BRIEF => Which lines of the entries below hold the word "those"? Report each of them.

──────── MATERIAL FOR THIS EXERCISE ────────

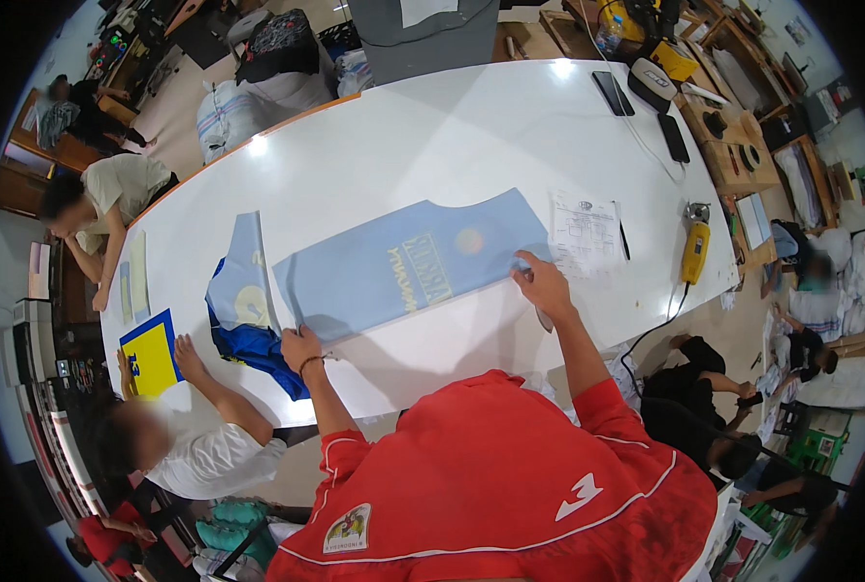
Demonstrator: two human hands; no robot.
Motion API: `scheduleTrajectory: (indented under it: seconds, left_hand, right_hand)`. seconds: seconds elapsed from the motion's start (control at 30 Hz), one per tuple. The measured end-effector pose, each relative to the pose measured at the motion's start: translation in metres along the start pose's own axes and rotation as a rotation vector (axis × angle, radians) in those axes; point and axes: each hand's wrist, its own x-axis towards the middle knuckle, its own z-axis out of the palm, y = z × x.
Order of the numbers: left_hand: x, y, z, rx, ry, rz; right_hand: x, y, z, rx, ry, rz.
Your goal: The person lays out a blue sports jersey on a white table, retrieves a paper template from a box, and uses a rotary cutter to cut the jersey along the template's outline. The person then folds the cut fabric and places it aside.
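- Light-blue cloth (355, 281): laid out on white desk (355, 145).
- Left hand (302, 349): grip pinching its near-left corner.
- Right hand (543, 286): grip pinching its right end.
- Blue cloth pile (269, 361): left of it, pale piece (239, 270) on top.
- Printed paper (584, 233), pen (624, 242): just right.
- Yellow corded tool (695, 252): farther right.
- Two phones (612, 94): far right corner.

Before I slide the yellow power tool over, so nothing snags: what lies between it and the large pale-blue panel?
In the head view, a printed paper sheet and a dark pen lie between the yellow power tool and the large pale-blue panel.
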Motion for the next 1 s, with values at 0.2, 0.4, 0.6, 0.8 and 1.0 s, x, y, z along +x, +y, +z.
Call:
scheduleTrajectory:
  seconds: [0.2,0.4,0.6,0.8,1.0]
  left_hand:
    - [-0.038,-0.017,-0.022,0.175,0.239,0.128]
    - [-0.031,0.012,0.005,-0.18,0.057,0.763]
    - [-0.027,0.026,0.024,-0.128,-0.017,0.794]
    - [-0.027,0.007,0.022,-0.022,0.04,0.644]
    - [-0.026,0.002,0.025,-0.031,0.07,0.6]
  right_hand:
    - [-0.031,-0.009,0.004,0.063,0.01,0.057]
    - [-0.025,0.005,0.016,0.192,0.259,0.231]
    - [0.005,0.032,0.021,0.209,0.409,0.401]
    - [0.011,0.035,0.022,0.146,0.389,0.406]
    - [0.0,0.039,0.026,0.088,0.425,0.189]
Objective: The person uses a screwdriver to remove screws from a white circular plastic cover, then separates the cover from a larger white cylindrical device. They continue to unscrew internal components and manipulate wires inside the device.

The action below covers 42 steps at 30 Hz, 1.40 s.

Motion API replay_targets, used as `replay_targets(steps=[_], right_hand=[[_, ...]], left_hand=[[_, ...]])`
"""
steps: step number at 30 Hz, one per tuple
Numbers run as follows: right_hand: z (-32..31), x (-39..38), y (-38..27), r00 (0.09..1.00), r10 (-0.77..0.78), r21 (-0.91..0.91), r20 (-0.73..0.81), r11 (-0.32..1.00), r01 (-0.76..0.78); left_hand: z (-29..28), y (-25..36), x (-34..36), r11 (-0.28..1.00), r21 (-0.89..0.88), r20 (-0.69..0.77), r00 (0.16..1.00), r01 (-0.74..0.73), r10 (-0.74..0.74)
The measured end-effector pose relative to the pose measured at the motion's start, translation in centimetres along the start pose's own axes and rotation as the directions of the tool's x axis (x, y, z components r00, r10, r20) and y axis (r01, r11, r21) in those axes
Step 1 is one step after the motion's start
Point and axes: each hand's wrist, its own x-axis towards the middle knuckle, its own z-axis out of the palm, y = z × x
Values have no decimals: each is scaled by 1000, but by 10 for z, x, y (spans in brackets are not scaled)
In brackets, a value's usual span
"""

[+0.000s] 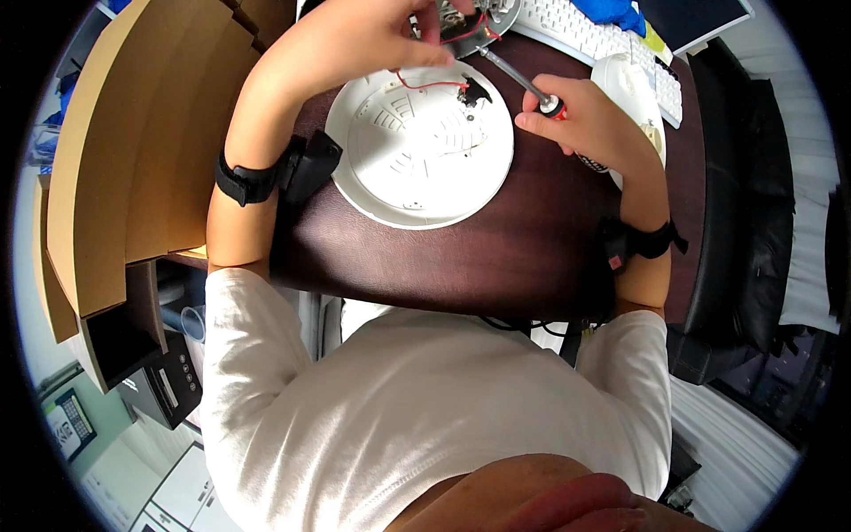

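Note:
My right hand (585, 120) is closed round the handle of a screwdriver (519, 75) with a long metal shaft. Its tip points up and left, at the edge of a round metal plate (492, 27) at the top of the view. Over that plate's left side, my left hand (390, 40) has its fingers bent; what they pinch is partly cut off and cannot be made out. Below lies a round white plastic housing (381, 191) with slotted vents. Inside it sits a small black part (476, 90), joined to a thin red wire (430, 85) that runs up under my left hand.
A white keyboard (567, 31) with a blue cloth (612, 11) stands at the far right, near a dark screen (691, 18). A second white plastic piece (625, 84) lies behind my right hand. Cardboard boxes (160, 133) flank the brown table (461, 257) on the left.

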Motion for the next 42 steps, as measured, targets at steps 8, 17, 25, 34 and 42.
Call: replay_targets(steps=[8, 17, 25, 34, 42], right_hand=[[1, 0, 2, 997, -79, 9, -3, 997, 79], [4, 4, 4, 995, -100, -8, 4, 995, 100], [-7, -2, 0, 1000, 24, 19, 9, 1000, -24], [-12, -6, -6, 999, 30, 116, -32, 993, -26], [-14, -13, -9, 992, 16, 139, -128, 990, 2]], left_hand=[[12, -7, 6, 981, -185, 124, 989, -61, 85], [19, -8, 8, 988, -154, 107, 994, -13, 30], [8, -12, 5, 989, -70, 299, 949, 130, -103], [29, -36, 7, 960, 73, 522, 810, 271, -268], [52, -31, 3, 1000, -27, 476, 879, -2, 15]])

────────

RESPONSE BOX =>
Motion API: `scheduleTrajectory: (indented under it: seconds, left_hand, right_hand)`. seconds: seconds elapsed from the motion's start (control at 30 Hz), one per tuple. The measured end-effector pose, each relative to the pose measured at the motion's start: translation in metres along the start pose's own axes and rotation as a rotation vector (axis × angle, radians) in those axes; point and axes: each hand's wrist, its own x-axis towards the middle knuckle, its own z-axis out of the palm, y = z × x.
The measured end-effector pose relative to the pose measured at the motion's start, translation in centimetres along the start pose's own axes and rotation as the directions of the tool's x axis (x, y, z components r00, r10, r20) and y axis (r01, r11, r21) in those axes

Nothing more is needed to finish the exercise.